◆ TASK GOAL:
Go through the data below and return each line where the string "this" appears.

◆ Data extracted from a collection:
══════════

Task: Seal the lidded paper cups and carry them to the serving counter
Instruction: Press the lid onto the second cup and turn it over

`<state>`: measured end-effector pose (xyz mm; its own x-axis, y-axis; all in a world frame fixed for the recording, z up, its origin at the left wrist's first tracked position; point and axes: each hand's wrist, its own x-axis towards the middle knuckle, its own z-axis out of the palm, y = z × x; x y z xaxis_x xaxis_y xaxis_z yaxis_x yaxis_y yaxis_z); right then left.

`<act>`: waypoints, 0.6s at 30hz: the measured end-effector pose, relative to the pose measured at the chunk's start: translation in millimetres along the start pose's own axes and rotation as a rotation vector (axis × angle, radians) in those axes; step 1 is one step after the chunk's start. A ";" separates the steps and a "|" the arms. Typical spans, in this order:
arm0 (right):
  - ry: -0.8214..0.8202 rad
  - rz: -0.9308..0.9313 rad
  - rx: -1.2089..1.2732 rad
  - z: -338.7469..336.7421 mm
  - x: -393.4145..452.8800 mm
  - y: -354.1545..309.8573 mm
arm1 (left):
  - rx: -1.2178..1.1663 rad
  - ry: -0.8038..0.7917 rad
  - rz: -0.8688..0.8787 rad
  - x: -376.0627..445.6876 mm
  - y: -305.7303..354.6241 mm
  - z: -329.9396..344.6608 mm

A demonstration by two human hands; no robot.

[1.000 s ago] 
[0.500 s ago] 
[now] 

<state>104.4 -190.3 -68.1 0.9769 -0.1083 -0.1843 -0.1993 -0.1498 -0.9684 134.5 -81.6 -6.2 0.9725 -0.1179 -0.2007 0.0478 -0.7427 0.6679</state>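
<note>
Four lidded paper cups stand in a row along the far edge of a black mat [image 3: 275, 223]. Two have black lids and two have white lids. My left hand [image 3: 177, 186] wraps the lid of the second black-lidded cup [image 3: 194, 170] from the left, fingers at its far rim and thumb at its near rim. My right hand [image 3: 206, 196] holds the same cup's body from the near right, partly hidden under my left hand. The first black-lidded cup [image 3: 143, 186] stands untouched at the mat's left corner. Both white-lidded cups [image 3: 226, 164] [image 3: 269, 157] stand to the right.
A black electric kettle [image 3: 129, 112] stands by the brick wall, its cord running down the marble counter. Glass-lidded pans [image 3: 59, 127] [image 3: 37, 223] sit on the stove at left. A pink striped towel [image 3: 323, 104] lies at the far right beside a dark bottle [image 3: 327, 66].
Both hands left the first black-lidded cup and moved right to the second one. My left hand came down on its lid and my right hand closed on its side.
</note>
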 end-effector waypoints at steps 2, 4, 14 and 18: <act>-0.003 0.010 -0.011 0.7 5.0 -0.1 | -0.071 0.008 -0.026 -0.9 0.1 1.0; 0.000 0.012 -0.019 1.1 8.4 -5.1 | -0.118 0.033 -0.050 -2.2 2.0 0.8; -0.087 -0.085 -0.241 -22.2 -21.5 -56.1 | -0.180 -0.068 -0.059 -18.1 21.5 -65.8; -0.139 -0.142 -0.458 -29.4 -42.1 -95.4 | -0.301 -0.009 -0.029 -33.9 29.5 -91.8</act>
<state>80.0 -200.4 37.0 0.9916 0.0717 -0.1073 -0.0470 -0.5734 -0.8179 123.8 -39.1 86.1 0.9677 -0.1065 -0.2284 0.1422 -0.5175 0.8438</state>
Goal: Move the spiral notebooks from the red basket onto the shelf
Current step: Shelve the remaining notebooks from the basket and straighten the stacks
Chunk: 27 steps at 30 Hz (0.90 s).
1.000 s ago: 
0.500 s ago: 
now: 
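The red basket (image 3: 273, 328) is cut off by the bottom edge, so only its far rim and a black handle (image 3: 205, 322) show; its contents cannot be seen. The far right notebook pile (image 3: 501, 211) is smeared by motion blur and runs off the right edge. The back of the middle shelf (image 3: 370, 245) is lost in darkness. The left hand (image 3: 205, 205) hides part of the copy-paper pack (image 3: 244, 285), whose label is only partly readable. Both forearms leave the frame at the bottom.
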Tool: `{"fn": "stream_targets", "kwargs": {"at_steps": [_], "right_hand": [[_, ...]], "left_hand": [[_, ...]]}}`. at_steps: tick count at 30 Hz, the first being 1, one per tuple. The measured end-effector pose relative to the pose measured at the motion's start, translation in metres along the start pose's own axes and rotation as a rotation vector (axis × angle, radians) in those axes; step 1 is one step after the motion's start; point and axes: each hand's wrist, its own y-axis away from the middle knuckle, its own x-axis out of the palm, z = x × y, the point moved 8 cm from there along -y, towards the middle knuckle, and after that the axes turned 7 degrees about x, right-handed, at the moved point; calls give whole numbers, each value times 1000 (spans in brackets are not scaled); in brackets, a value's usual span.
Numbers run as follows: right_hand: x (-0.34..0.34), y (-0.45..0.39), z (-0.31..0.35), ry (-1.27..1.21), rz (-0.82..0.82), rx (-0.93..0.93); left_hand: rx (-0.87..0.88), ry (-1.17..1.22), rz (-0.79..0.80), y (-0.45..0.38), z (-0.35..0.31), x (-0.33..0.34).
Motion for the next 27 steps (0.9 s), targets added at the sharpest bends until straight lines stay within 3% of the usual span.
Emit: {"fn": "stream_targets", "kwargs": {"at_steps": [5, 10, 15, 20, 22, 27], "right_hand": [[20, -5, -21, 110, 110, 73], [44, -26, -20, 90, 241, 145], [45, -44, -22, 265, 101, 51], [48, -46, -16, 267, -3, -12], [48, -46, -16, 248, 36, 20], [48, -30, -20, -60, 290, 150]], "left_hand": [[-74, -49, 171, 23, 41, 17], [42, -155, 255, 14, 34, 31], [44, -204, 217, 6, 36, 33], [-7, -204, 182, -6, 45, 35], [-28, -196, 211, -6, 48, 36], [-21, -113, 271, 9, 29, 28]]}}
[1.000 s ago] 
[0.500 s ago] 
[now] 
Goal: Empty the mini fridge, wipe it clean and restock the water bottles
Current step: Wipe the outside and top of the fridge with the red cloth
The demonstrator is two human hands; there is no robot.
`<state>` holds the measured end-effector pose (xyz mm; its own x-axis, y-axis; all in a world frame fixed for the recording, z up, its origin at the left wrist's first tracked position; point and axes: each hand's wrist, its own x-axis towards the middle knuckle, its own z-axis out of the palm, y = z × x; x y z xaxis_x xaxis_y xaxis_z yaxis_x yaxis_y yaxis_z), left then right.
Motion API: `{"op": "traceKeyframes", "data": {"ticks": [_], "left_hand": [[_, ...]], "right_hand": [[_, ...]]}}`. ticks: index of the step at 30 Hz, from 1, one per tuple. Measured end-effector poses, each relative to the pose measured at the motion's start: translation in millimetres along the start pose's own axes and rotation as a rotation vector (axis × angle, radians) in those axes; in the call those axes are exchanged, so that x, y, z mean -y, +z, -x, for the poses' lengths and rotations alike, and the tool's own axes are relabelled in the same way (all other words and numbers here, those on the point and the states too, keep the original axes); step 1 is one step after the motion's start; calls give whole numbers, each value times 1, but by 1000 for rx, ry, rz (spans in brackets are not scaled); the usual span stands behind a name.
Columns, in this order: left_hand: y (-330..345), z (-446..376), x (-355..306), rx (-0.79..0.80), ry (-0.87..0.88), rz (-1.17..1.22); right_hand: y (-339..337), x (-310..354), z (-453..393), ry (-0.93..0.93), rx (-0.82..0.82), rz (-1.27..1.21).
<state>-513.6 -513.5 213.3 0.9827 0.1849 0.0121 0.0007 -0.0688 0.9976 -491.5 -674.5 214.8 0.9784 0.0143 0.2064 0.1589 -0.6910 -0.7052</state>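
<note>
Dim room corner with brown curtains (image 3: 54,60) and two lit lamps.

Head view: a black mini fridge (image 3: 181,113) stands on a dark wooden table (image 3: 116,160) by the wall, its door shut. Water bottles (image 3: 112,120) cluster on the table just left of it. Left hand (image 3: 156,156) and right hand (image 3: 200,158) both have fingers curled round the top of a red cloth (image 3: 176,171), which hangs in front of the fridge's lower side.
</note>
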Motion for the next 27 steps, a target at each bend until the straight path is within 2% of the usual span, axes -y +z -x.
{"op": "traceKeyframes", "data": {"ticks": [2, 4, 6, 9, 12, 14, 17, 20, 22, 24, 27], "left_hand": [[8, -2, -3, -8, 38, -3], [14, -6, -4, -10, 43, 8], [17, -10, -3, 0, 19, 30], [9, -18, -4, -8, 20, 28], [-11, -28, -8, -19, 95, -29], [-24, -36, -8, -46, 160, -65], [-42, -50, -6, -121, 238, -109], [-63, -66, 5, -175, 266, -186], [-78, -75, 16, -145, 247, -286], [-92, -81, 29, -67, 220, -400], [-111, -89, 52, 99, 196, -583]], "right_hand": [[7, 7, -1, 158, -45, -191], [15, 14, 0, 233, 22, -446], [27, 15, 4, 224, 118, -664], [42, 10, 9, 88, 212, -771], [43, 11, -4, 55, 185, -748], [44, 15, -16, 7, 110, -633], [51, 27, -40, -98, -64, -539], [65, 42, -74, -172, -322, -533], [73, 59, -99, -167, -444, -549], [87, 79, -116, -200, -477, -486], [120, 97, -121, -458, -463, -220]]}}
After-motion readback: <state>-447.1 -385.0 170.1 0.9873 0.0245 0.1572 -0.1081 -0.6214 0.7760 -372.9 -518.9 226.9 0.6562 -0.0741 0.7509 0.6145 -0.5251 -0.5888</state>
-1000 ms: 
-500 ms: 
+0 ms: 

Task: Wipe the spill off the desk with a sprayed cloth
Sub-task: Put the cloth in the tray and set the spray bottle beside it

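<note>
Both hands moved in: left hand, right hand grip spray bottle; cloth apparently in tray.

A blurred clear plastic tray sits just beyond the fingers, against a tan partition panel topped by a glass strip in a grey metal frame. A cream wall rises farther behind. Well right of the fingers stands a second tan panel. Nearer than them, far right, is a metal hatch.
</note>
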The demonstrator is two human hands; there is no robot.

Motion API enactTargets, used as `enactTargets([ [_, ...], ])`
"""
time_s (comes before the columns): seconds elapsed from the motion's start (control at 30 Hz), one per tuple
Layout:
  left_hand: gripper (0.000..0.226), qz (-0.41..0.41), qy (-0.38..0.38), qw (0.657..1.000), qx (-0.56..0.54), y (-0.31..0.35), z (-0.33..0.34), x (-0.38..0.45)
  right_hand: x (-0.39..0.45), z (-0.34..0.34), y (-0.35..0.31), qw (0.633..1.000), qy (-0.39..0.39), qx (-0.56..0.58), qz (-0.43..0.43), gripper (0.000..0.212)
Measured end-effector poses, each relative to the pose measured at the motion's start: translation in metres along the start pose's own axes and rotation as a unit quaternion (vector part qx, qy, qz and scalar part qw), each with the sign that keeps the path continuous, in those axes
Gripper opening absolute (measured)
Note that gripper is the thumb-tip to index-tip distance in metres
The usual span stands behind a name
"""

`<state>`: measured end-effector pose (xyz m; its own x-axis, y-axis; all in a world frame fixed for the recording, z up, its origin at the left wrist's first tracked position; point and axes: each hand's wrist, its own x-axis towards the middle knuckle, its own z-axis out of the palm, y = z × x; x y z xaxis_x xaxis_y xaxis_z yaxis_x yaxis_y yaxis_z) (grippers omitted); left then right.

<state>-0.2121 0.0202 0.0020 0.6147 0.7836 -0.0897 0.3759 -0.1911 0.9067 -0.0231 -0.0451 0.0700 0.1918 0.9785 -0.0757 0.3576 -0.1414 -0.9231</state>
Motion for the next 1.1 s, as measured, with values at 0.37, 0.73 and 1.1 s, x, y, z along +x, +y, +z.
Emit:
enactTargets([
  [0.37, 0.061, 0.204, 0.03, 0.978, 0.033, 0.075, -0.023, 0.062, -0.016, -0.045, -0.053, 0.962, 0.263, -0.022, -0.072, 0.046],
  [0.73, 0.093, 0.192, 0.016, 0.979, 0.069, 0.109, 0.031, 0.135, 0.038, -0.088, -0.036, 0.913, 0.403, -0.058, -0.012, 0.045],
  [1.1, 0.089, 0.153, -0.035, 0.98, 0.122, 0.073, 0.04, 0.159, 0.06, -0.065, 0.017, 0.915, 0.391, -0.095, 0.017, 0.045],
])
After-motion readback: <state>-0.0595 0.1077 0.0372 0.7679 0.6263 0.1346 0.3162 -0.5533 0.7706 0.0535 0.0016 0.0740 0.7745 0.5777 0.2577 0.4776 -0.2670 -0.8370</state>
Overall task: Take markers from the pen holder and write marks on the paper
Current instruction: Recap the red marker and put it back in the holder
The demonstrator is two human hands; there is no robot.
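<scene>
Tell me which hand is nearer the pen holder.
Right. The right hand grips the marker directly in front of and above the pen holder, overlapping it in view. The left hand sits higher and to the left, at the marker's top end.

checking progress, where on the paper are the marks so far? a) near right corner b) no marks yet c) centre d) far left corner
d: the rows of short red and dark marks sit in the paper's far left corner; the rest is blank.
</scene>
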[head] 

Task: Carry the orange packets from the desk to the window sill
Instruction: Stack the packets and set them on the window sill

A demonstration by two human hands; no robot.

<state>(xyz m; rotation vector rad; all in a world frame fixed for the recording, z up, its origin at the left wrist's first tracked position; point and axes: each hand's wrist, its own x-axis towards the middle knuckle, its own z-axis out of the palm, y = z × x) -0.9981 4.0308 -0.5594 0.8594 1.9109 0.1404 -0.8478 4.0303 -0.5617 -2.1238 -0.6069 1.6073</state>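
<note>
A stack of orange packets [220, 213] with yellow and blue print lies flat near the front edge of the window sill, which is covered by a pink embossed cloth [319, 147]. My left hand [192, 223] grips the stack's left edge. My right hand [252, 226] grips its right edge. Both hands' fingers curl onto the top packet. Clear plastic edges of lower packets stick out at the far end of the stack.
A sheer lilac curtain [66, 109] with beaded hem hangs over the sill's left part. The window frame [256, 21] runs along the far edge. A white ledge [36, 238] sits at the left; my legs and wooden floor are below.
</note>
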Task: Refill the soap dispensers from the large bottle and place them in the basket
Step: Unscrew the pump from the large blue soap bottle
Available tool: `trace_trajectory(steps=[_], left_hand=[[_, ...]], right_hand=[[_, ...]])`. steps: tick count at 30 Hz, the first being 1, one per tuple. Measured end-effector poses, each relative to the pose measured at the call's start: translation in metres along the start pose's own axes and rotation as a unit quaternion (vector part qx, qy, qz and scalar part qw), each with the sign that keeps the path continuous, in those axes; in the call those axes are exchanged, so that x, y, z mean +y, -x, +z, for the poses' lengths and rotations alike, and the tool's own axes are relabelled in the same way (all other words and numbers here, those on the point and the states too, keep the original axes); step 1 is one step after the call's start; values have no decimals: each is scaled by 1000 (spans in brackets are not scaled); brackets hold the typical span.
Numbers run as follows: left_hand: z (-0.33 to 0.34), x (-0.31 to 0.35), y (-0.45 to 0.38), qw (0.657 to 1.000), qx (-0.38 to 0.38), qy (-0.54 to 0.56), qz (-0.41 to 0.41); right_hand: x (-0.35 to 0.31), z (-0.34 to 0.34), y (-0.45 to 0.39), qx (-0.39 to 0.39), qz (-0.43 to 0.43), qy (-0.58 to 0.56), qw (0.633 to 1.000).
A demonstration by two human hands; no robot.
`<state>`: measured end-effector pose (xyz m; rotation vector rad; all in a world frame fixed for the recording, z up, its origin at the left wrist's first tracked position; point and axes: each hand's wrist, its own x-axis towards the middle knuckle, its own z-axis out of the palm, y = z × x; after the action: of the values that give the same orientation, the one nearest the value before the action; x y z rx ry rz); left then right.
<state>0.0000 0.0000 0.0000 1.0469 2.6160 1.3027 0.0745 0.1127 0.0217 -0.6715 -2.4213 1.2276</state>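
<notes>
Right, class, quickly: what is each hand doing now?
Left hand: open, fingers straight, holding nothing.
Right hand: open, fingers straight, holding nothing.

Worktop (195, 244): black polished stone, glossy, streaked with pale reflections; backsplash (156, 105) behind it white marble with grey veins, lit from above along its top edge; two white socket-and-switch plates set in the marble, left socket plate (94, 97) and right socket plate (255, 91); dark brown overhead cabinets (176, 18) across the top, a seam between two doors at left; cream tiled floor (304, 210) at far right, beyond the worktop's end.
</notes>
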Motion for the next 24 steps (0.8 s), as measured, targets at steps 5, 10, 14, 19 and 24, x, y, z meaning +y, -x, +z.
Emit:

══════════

◆ ANSWER SECTION:
`<act>`: waypoints, 0.6s at 30hz: the measured end-effector pose, relative to the pose measured at the chunk's start: translation in millimetres along the start pose's own axes and rotation as a rotation vector (axis × angle, radians) in those axes; step 1 is one step after the chunk's start. A ";" separates the steps and a "|" the arms. Typical spans, in this order:
Columns, in this order: left_hand: y (-330..345), z (-446..376), x (-355..306), rx (-0.79..0.80), ry (-0.87..0.88), rz (-1.17..1.22); right_hand: y (-339..337), x (-310..354), z (-453..393), ry (-0.93..0.93), rx (-0.82..0.82), rz (-1.27..1.21).

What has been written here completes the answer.